PROBLEM DETAILS: All lines from the one with "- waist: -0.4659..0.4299" through the final line below are to be reproduced exactly; omit the others.

DATA EXTRACT:
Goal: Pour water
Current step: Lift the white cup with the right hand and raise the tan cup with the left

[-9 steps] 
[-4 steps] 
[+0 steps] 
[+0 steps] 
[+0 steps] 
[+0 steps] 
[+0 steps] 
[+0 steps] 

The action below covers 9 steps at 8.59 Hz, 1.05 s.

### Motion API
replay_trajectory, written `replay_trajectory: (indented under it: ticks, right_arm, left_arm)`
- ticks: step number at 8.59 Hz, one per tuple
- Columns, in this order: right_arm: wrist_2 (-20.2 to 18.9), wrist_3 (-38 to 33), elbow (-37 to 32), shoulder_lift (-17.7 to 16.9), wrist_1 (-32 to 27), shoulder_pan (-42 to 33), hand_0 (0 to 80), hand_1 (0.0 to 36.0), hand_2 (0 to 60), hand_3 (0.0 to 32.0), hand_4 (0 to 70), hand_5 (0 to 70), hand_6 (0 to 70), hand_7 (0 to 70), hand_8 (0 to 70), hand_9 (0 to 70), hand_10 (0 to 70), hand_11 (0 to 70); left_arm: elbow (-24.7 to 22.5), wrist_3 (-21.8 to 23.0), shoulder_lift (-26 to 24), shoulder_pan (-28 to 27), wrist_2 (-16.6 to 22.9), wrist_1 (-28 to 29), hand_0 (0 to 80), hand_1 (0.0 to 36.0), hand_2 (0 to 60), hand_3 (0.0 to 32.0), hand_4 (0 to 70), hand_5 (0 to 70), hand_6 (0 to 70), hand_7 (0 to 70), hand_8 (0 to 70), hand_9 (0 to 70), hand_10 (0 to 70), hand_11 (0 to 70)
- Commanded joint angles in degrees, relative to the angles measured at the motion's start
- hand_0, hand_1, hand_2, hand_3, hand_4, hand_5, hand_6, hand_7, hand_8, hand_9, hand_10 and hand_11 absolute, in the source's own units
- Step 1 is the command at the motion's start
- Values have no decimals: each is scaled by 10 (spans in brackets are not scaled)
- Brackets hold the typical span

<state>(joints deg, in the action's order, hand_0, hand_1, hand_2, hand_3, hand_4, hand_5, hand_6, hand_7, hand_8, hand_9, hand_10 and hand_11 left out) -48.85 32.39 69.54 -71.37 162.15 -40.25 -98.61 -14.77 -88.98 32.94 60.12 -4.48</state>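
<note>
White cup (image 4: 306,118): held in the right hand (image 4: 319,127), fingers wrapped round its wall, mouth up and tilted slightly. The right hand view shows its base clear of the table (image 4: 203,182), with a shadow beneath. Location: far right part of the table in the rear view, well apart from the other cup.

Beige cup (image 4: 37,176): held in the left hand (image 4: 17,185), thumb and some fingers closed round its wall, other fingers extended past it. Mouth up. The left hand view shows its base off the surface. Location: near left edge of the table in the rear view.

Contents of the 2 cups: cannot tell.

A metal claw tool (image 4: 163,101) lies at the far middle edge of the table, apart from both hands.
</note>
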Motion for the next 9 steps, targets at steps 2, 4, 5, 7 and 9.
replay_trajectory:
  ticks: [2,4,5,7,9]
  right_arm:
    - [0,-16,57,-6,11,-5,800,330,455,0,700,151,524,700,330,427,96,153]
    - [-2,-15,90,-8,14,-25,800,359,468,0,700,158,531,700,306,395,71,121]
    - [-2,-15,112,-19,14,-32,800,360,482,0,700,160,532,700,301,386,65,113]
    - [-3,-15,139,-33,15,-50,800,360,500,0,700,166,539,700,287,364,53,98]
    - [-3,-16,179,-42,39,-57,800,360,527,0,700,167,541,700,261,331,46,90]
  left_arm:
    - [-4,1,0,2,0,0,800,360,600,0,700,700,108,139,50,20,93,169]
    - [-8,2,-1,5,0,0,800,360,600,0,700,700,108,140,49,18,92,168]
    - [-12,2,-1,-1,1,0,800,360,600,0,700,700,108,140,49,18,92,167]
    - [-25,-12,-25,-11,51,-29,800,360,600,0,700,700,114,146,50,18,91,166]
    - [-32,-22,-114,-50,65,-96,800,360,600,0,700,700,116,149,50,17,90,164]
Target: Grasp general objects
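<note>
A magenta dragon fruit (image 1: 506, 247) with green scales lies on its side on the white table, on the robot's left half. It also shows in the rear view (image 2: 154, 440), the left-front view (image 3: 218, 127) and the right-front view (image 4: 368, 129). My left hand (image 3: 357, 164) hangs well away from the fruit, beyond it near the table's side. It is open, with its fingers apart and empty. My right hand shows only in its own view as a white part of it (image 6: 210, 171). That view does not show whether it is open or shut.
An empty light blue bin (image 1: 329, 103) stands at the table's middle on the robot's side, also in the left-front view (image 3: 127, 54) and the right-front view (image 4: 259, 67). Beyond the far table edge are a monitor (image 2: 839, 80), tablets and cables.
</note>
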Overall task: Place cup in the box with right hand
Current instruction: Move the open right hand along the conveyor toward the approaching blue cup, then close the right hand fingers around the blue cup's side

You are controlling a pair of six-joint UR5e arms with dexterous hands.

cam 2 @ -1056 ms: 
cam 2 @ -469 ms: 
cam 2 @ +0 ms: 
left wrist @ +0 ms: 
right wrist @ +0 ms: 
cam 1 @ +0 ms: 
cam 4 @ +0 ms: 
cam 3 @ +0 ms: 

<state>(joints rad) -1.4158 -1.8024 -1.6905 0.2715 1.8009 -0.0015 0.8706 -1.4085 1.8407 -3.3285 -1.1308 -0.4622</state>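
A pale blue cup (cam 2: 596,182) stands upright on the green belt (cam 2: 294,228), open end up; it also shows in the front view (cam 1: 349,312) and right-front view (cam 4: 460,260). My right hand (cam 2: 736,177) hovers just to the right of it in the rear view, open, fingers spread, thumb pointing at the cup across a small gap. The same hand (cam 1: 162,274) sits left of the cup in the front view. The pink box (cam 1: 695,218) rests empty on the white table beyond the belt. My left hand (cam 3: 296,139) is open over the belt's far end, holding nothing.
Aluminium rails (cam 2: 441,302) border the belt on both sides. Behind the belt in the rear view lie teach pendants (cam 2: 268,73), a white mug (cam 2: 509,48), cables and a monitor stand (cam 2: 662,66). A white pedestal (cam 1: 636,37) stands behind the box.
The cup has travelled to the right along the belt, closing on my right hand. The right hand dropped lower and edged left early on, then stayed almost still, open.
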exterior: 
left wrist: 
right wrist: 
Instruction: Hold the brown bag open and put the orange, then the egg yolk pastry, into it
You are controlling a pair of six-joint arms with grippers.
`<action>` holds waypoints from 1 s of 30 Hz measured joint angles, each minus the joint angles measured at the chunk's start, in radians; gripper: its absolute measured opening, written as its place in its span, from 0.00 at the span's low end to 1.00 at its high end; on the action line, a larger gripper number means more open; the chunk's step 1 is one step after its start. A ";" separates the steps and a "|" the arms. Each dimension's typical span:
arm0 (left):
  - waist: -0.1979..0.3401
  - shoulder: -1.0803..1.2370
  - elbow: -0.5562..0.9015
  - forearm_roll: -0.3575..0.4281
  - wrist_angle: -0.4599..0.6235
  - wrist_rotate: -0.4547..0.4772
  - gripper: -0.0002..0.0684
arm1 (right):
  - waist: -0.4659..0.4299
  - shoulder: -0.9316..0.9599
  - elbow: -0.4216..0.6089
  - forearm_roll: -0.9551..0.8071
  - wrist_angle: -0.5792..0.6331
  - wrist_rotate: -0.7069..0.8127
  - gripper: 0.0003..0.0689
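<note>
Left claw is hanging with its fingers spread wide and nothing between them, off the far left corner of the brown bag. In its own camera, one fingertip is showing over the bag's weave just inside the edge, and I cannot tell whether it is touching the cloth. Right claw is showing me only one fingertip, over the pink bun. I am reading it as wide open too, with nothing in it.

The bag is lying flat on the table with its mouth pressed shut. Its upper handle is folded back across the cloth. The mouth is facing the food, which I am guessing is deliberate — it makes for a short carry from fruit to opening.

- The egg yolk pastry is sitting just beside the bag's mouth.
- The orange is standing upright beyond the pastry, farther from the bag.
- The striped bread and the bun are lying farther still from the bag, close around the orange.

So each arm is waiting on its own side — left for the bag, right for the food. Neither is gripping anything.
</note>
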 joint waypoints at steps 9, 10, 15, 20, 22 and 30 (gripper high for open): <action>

EXPECTED ANSWER:
  - waist: -0.4659..0.4299
  - shoulder: -0.9316..0.9599
  - elbow: -0.4216..0.6089
  - forearm_roll: -0.9551..0.8071
  - wrist_angle: -0.5792..0.6331
  - wrist_rotate: -0.7069..0.8127
  - gripper: 0.0003..0.0689
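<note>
Left claw is hanging with its fingers spread wide and nothing between them, off the far left corner of the brown bag. In its own camera, one fingertip is showing over the bag's weave just inside the edge, and I cannot tell whether it is touching the cloth. Right claw is showing me only one fingertip, over the pink bun. I am reading it as wide open too, with nothing in it.

The bag is lying flat on the table with its mouth pressed shut. Its upper handle is folded back across the cloth. The mouth is facing the food, which I am guessing is deliberate — it makes for a short carry from fruit to opening.

- The egg yolk pastry is sitting just beside the bag's mouth.
- The orange is standing upright beyond the pastry, farther from the bag.
- The striped bread and the bun are lying farther still from the bag, close around the orange.

So each arm is waiting on its own side — left for the bag, right for the food. Neither is gripping anything.
</note>
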 joint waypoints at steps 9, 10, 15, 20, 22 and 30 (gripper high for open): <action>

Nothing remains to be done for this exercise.